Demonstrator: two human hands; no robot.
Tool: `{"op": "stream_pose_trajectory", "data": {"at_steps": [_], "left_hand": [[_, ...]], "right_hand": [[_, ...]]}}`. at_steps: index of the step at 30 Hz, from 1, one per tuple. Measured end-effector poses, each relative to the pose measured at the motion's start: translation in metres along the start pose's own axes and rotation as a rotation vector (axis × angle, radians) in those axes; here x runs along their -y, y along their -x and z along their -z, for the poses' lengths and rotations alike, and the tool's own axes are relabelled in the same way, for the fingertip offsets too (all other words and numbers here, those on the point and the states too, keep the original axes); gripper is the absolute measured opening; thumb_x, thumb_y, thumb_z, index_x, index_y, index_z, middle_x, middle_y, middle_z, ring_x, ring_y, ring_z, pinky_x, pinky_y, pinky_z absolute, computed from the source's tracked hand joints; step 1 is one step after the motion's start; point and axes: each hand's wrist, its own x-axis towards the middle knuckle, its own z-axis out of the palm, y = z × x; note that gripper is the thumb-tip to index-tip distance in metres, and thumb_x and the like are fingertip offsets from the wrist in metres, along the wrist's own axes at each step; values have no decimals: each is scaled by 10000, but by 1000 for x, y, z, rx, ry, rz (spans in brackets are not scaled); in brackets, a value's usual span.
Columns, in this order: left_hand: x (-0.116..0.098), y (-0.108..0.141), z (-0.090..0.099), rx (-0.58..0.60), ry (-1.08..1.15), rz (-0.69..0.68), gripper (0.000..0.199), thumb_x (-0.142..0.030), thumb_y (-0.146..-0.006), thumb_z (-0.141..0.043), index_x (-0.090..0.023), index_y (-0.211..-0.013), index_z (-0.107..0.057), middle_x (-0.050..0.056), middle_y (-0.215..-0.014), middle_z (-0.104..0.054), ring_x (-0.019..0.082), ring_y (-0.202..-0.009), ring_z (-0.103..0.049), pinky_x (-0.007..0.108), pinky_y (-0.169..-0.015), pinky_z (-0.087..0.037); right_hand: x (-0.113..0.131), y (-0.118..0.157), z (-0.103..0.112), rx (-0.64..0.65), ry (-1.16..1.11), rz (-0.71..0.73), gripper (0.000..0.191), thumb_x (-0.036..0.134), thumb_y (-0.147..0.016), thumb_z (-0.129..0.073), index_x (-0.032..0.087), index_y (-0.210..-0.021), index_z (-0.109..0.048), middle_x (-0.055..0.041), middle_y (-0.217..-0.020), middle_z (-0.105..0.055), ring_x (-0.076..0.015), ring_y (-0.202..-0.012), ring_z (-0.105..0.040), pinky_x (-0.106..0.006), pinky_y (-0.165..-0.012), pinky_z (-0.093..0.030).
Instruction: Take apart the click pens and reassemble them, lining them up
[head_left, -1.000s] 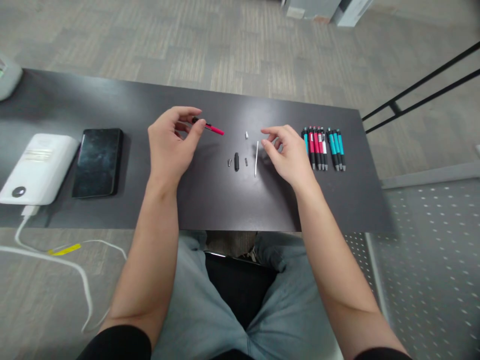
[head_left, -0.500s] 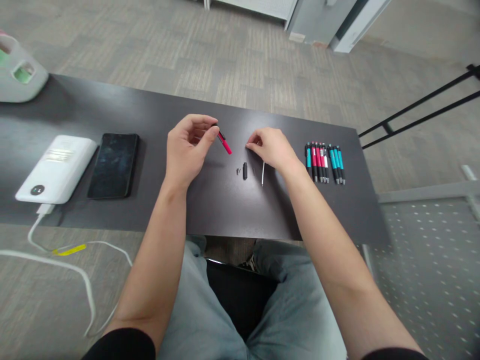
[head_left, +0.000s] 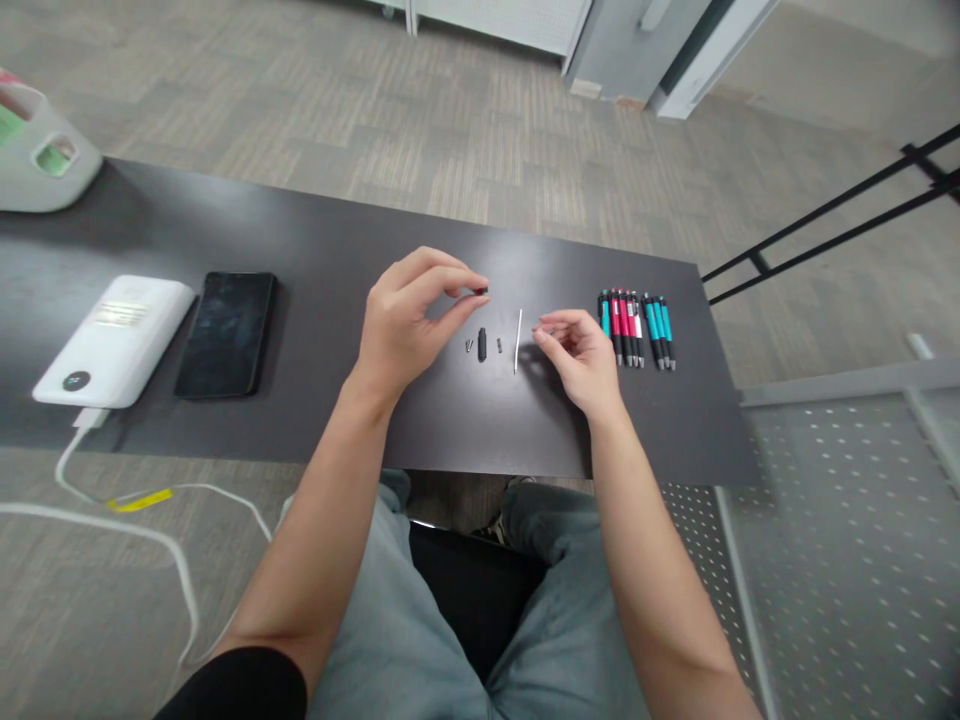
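The left hand (head_left: 409,320) pinches a small dark piece (head_left: 481,292); whether the right hand (head_left: 581,355) grips anything is unclear. Its leftward nudge could roll the slim white rod (head_left: 518,342).

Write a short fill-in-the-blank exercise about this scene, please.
1. The slim pen refill lies between the left hand and the ____ hand.
2. The black device lies beside a ____ power bank.
3. A ____ tag marks the thin cable.
4. The rightmost pen group holds ____ pens.

Missing words: right; white; yellow; three.
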Motion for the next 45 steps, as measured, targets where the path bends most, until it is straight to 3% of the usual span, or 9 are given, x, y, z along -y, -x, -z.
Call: {"op": "stream_pose_trajectory", "data": {"at_steps": [6, 8, 14, 24, 29, 34, 39, 42, 45], "left_hand": [[-2, -1, -7, 43, -40, -20, 64, -253, -1151, -893, -315, -1163, -907, 20, -1260, -991, 244, -1054, -920, 429, -949, -725], [-2, -1, -13, 15, -38, 4, 26, -318, -1177, -889, -305, -1181, -911, 19, -1203, -983, 229, -1006, -911, 414, -936, -727], [2, 2, -36, -104, 135, 197, 341, -682, -1205, -938, -343, -1233, -931, 1, -1067, -938, 189, -859, -872, 388, -777, -714], [-5, 3, -64, -117, 355, 388, 313, -649, -1067, -1085, -357, -1139, -999, -29, -961, -955, 189, -763, -850, 432, -710, -684], [-5, 4, -65, -102, 394, 435, 376, -688, -1046, -1111, -343, -1116, -979, -9, -958, -936, 228, -833, -878, 462, -741, -703], [0, 8, -65, -83, 405, 401, 417, -698, -1057, -1103, -334, -1163, -930, -29, -945, -897, 222, -899, -900, 397, -715, -709], [1, 12, -65, -90, 352, 438, 628, -903, -1002, -1049, -304, -1105, -889, 0, -944, -881, 189, -841, -863, 324, -719, -708], [6, 13, -62, -75, 315, 466, 637, -901, -1024, -1021, -288, -1105, -869, 24, -969, -885, 195, -849, -854, 315, -739, -703], [14, 12, -58, -55, 302, 481, 639, -894, -1039, -1002, -279, -1107, -844, 39, -968, -880, 202, -825, -834, 323, -745, -707]], "right_hand": [[5, -5, -8, 20, -290, -24, 509, 761, -970, -1057, 357, -1213, -865, -70, -1210, -970, -293, -1134, -899, -415, -863, -683], [9, -4, -7, -25, -411, -54, 514, 760, -957, -1085, 363, -1220, -891, -49, -1208, -973, -255, -1102, -893, -365, -816, -657], [19, 7, 8, -125, -672, -135, 554, 733, -860, -1151, 370, -1214, -927, -7, -1246, -965, -185, -1012, -846, -310, -818, -685], [16, 14, 27, -122, -869, -117, 533, 715, -827, -1215, 366, -1084, -905, 40, -1028, -845, -119, -823, -733, -255, -790, -723], [20, 14, 37, -102, -700, -151, 646, 760, -775, -1200, 359, -1175, -891, -4, -1161, -910, -191, -972, -862, -335, -863, -767], [27, 19, 42, -10, -332, -106, 588, 771, -851, -1137, 311, -1067, -843, -27, -1070, -917, -238, -945, -887, -368, -795, -702], [17, 25, 35, -22, 117, 66, 234, 387, -1065, -971, 296, -963, -781, -23, -989, -888, -236, -894, -799, -403, -878, -660], [10, 24, 27, 12, 291, 119, 240, 182, -1052, -918, 289, -935, -736, -29, -994, -859, -240, -899, -756, -405, -914, -632], [4, 20, 22, 42, 372, 122, 261, 157, -1067, -897, 289, -943, -709, -37, -1005, -830, -249, -903, -734, -413, -927, -617]]}}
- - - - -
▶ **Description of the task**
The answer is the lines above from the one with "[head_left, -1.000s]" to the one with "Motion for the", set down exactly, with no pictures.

▶ **Written response**
[head_left, -1.000s] 
[head_left, -0.500s] 
[head_left, +0.000s] 
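The left hand (head_left: 409,320) pinches a small dark piece (head_left: 481,292); whether the right hand (head_left: 581,355) grips anything is unclear. Its leftward nudge could roll the slim white rod (head_left: 518,342).

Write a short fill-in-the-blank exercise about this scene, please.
1. The slim pen refill lies between the left hand and the ____ hand.
2. The black device lies beside a ____ power bank.
3. A ____ tag marks the thin cable.
4. The rightmost pen group holds ____ pens.

Missing words: right; white; yellow; three.
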Motion for the next 45 steps, as measured, targets where the path bends most, until it is straight to 3% of the usual span, or 9 are given, x, y, z along -y, -x, -z.

This output is complete.